Most heavy-atom derivatives are prepared by diffusing or dialysing the compound into the crystals. Concentrations have typically ranged from 0.1–100.0 mM. Occasionally, concentrations as low as 0.001 mM have been employed to maintain crystal integrity. Low concentrations favour sites where the interactions between the heavy atom and the protein ligands are strongest. Decreasing the number of non-specific interactions minimizes the amount of heavy-atom reagent in the lattice. The latter absorbs X-rays without contributing to the diffraction pattern except at low angles. Increasing the concentration may give rise to other binding site(s). Usually, the higher the concentration employed, the shorter the soak time required for equivalent substitution. Short soak times at high concentrations tend to denature the crystals more often than long soaks at low concentrations. At very high concentrations (i.e. > 100 mM), the heavy-atom compound perturbs the protein crystal–mother liquor equilibrium by withdrawing water molecules from the hydration shell around the periphery of the crystal. Disorder of the crystals can sometimes be avoided by the application of a cross-linking reagent (e.g. glutaraldehyde). The optimal concentration is the lowest concentration that consistently reproduces intensity differences in the diffraction pattern of 15–25% without cracking and disordering the crystals.

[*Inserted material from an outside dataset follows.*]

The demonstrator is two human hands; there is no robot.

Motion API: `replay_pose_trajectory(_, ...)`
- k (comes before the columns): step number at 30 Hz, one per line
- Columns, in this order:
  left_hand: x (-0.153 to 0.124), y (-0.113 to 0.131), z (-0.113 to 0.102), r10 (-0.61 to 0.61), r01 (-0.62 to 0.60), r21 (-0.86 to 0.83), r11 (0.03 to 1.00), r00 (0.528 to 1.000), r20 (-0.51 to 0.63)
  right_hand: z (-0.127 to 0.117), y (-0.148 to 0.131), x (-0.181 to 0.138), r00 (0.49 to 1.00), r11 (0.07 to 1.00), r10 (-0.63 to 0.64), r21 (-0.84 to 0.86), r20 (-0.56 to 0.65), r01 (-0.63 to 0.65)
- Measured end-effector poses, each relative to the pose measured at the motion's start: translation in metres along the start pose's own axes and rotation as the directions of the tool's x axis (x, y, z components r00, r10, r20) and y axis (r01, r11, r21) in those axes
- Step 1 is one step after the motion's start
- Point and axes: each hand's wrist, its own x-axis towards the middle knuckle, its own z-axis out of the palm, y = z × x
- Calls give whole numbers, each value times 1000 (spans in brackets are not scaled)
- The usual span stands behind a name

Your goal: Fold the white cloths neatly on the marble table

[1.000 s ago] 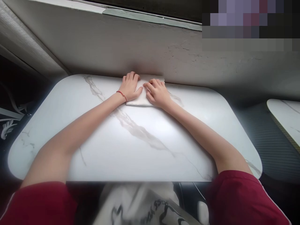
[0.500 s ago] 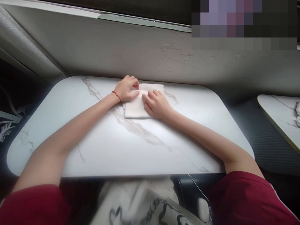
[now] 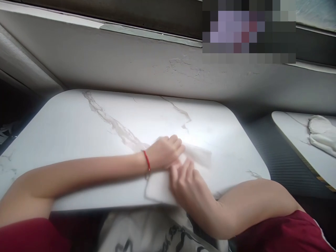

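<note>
A white folded cloth (image 3: 157, 187) lies near the front edge of the marble-patterned table (image 3: 65, 133), smeared by motion. My left hand (image 3: 166, 150), a red bracelet on its wrist, reaches across with its fingers curled onto the cloth's upper part. Close beside it, my right hand (image 3: 187, 182) is bent at the wrist and grips the cloth with curled fingers. The hands nearly touch each other. Between and under them much of the cloth is hidden, and one flap sticks out to the right beyond the fingers.
A pale wall (image 3: 126, 63) runs along the table's far edge. To the right, across a gap with a dark ribbed surface, stands a second table (image 3: 291, 127) with a white ruffled cloth item (image 3: 322, 133) on it. Below the front edge lies pale fabric with black markings (image 3: 136, 231).
Both hands and the cloth have come from the far side of the table toward me, near its front edge. My hands are closer together, and the view has shifted slightly.
</note>
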Motion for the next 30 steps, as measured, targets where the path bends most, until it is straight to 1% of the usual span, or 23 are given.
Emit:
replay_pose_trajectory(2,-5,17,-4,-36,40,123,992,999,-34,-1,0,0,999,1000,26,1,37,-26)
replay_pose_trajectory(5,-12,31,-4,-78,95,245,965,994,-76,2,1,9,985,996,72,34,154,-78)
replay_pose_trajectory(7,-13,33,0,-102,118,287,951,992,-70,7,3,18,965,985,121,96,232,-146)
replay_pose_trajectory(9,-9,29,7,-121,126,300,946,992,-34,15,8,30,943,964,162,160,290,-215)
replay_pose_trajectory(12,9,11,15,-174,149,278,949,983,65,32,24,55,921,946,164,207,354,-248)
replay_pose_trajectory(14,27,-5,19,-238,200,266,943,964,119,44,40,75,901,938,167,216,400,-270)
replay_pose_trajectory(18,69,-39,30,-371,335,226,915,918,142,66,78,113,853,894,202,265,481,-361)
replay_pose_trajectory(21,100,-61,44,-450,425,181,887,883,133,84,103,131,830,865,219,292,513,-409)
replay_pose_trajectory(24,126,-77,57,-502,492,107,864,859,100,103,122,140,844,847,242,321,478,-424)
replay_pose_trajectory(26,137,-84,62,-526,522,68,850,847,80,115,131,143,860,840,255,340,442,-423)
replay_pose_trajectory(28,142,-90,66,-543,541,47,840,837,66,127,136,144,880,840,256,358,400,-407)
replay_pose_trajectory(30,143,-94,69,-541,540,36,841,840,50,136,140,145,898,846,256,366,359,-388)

Length of soak may be important. The heavy-atom data bank shows that, typically, soak times range from one day to one week. Useful derivatives have been prepared with a soak time of an hour to over a year. If no binding is apparent after several days, extending the soak time to over a week may produce some binding, but this is rare. Soaks of 24 hours for simple inorganic salts and up to one week for other types of heavy-atom compounds will normally suffice when screening for binding. The concentration of the heavy-metal compound that can be achieved will depend on its solubility in the crystal stabilization solution. Normally, the longer the soak, the greater the occupancy. Exceptions can arise due to undesirable chemical reactions between components present in the derivatization solution.

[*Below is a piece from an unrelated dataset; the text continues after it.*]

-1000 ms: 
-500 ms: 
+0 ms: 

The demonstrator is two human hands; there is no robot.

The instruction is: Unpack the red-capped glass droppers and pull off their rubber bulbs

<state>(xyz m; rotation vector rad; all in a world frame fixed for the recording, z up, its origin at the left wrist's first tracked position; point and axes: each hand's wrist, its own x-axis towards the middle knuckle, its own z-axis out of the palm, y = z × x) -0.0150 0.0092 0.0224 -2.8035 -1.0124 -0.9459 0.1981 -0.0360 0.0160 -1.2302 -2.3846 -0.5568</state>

For covalent-bond formation, the length of soak and the concentration can be short (e.g. 1 h, 0.01 mM). This is especially true for mercury derivatives of proteins that have reactive sulfhydryls (Ringe et al., 1983).

Variations in the temperature can also alter the rate of reaction. The UO₂ acetate derivative of rhombohedral insulin binds twenty times more slowly at 4 °C than at ambient temperature (Blundell, 1968). A lower temperature allows greater control over the rate of substitution. Conversely, heavy-atom derivatives that do not appear to bind may do so upon elevation of the temperature.